Work required:
What follows is a listing; restate every line of it word for word.

Material provided:
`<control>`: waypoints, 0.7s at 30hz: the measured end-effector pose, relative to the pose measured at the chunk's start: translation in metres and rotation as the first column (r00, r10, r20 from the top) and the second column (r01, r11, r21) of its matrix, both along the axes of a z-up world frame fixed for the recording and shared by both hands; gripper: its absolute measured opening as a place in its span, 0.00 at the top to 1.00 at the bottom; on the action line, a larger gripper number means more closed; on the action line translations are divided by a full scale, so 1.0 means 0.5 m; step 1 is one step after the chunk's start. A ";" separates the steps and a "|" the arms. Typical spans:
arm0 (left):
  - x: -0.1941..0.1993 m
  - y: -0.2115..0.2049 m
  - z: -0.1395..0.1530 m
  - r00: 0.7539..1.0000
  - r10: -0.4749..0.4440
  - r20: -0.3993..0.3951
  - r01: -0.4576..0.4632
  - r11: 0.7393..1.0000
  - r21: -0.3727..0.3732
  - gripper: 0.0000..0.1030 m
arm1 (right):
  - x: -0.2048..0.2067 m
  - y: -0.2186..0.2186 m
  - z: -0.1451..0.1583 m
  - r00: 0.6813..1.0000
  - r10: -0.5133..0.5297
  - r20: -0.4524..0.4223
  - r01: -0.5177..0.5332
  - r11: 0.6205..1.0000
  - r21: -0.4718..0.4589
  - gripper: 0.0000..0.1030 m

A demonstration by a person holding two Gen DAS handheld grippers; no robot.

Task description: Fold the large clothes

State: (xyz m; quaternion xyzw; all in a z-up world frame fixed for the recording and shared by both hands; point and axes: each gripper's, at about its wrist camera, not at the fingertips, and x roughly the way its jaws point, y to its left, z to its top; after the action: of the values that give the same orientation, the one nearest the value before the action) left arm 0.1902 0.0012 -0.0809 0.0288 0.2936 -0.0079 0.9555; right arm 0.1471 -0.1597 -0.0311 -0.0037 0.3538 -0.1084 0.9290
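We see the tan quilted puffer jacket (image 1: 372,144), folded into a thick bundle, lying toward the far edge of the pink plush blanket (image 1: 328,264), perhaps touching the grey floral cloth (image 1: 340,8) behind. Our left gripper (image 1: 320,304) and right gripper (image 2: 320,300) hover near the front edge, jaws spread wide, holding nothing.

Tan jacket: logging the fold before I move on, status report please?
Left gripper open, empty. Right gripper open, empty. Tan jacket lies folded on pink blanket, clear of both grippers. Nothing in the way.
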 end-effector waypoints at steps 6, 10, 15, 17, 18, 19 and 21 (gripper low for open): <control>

Written solution:
`<control>`: waypoints, 0.7s at 30hz: the measured end-effector pose, relative to the pose measured at the chunk's start: translation in metres and rotation as the first column (r00, r10, r20 from the top) and the second column (r01, r11, r21) of its matrix, both along the axes of a z-up world frame fixed for the recording and shared by both hands; gripper: its absolute measured opening as a place in its span, 0.00 at the top to 1.00 at the bottom; on the action line, a larger gripper number means more closed; on the action line translations are divided by a full scale, so 1.0 means 0.5 m; step 1 is one step after the chunk's start. A ";" separates the steps and a "|" the arms. Typical spans:
arm0 (left):
  - x: -0.1941..0.1993 m
  - y: -0.2115..0.2049 m
  - z: -0.1395..0.1530 m
  - r00: 0.7539..1.0000
  - r10: -0.4749..0.4440
  - r20: -0.3993..0.3951
  - r01: -0.4576..0.4632
  - r11: 0.7393..1.0000
  - r21: -0.3727..0.3732
  - gripper: 0.0000..0.1030 m
arm1 (right):
  - x: -0.2048..0.2067 m
  - y: -0.2186..0.2186 m
  - z: -0.1451..0.1583 m
  - r00: 0.6813..1.0000
  - r10: -0.5133..0.5297
  - r20: -0.4524..0.4223
  - r01: -0.5177..0.5332
  - r11: 0.6205..1.0000
  - r21: -0.4718..0.4589
  - gripper: 0.0000..0.1030 m

A demonstration by a person holding two Gen DAS handheld grippers; no robot.

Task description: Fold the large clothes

State: (xyz m; quaternion xyzw; all in a z-up world frame fixed for the recording and shared by both hands; point and axes: each gripper's, at about its wrist camera, not at the fingertips, and x roughly the way its jaws point, y to its left, z to its top; after the action: of the values that give the same orientation, the one nearest the value before the action) left arm 0.1902 0.0012 -0.0809 0.0288 0.2936 -0.0079 0.9555; right arm 0.1471 -0.1597 -0.0311 -0.0037 0.3538 -0.1084 0.9290
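We see the tan quilted puffer jacket (image 1: 372,144), folded into a thick bundle, lying toward the far edge of the pink plush blanket (image 1: 328,264), perhaps touching the grey floral cloth (image 1: 340,8) behind. Our left gripper (image 1: 320,304) and right gripper (image 2: 320,300) hover near the front edge, jaws spread wide, holding nothing.

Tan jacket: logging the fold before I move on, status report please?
Left gripper open, empty. Right gripper open, empty. Tan jacket lies folded on pink blanket, clear of both grippers. Nothing in the way.
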 end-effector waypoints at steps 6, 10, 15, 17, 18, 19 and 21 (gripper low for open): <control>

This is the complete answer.